__Work item__
Type out every line below exactly as it reads.

__Supplied information__
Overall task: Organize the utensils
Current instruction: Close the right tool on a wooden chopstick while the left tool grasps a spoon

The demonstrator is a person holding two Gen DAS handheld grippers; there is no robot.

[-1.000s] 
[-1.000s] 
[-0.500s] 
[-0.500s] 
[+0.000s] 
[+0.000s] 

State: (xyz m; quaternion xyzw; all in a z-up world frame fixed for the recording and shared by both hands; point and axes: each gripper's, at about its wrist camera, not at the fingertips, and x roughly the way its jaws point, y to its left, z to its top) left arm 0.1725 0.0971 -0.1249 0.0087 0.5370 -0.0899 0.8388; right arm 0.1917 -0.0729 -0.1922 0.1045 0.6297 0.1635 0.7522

__Written answer__
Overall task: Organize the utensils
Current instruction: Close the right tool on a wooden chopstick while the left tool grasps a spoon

The demonstrator is a person holding two Gen DAS handheld grippers; there is no robot.

[-1.000s] 
[-1.000s] 
[-0.500s] 
[-0.500s] 
[+0.000s] 
[+0.000s] 

State: (xyz m; quaternion xyzw; all in a z-up world frame fixed for the recording and shared by both hands; point and axes: each gripper's, at about its wrist camera, not at the fingertips, and x roughly the way its jaws point, y to its left, z to its top) left arm 0.1725 0.0971 -0.1249 0.0087 0.5370 -0.0899 0.8388; right arm 0.1917 -0.0729 -0.1922 0.1045 0.6297 0.1635 0.7522

There is no additional output for this exercise.